Ride-hailing application in West Bengal, India

Yatri Sathi is a ride hailing application overseen by the Government of West Bengal. It was created to put the yellow taxis in Kolkata under one payment system to allow passengers to pay no surge charge or commission and prevent middlemen from being involved. It was designed by the Open Network for Digital Commerce (ONDC). The government of West Bengal provided drivers with Yatri Sathi decals for their cabs. The Netaji Subhas Chandra Bose International Airport gives drivers free parking.

By October 2023, more than 60% of the yellow and blue and white taxis of the city had switched to the platform.

In June 2024, it was announced that the app would be available in Siliguri in July 2024. Also that month it was announced that ambulance services would be soon available. It was made available at Bagdogra Airport in July 2024.

In May 2025, "Where Is My Bus," a real-time feature which provides service information about public buses, was added to the app.

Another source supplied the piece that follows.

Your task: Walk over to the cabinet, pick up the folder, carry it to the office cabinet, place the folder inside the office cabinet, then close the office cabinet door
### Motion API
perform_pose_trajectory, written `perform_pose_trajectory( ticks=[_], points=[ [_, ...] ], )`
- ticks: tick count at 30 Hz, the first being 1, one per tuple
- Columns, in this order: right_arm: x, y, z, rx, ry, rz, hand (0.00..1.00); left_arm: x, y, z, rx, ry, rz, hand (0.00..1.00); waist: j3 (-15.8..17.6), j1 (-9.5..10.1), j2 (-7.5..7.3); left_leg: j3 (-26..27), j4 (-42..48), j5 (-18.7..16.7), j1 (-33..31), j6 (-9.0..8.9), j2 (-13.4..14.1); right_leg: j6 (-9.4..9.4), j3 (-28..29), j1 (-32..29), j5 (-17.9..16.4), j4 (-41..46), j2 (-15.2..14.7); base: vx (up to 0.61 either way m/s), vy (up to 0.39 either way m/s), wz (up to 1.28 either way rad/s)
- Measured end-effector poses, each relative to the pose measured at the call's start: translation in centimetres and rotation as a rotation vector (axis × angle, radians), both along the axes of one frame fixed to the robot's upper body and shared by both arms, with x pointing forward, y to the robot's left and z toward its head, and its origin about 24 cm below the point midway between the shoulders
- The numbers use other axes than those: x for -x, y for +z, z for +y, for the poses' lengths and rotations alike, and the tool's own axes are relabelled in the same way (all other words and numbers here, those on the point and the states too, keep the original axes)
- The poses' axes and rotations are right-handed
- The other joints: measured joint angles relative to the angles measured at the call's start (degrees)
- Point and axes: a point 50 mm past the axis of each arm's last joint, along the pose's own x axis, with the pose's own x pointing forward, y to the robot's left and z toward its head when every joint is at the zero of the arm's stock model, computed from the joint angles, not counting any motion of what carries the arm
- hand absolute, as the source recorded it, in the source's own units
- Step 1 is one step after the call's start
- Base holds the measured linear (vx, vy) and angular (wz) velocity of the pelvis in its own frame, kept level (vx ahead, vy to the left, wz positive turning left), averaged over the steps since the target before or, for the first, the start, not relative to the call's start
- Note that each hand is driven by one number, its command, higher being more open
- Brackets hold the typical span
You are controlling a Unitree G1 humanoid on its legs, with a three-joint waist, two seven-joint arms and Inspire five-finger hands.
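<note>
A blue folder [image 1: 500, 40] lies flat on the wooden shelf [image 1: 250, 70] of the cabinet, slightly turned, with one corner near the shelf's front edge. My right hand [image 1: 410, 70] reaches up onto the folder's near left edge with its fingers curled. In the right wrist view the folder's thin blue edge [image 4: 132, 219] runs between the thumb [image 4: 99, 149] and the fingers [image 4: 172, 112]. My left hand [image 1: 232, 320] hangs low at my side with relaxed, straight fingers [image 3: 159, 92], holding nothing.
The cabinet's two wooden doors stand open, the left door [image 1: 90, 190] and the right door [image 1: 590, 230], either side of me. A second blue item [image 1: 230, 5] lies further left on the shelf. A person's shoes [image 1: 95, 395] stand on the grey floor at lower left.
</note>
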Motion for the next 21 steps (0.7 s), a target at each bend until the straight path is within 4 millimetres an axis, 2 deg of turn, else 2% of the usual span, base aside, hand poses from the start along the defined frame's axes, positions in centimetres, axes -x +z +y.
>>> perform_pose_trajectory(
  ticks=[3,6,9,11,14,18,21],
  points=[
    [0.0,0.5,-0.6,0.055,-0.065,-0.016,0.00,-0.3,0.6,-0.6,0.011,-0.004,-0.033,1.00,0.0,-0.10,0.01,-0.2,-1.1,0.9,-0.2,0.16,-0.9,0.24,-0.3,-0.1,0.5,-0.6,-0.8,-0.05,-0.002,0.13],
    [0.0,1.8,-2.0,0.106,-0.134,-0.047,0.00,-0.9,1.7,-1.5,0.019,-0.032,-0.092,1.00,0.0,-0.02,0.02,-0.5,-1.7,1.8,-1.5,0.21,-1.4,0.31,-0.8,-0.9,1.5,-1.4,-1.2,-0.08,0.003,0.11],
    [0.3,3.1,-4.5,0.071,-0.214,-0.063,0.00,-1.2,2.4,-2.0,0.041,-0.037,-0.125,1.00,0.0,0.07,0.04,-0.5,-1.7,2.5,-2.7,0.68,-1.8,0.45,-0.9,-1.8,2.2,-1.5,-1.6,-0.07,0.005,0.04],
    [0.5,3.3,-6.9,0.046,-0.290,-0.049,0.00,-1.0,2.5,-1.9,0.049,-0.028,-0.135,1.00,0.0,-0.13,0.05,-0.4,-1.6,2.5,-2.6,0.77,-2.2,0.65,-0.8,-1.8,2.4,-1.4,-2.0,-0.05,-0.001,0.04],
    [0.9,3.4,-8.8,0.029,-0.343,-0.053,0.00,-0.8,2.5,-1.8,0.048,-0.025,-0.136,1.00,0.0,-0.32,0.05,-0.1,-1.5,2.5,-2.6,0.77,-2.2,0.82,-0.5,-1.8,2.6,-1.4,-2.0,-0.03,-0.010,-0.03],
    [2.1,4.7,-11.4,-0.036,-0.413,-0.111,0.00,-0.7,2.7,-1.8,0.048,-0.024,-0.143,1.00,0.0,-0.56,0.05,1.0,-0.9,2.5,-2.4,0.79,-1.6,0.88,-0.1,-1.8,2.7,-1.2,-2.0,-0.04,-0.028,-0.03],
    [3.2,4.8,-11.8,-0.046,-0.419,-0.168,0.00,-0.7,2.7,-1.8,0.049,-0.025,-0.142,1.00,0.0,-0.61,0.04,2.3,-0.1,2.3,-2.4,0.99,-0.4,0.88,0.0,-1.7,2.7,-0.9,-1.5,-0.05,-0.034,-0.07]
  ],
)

Yatri Sathi also offers users the ability to book bike taxis, bus tickets, and ambulances. It also offers parcel delivery services and the ability to book tickets for popular Kolkata tourist attractions.

The app offers SOS buttons for passengers and drivers in case of emergency. Pressing on the red button alerts the passenger's primary contacts and the police. Pressing the blue SOS button will, on the count of five seconds, emit a siren and informs primary contacts, the police, and the app's security team.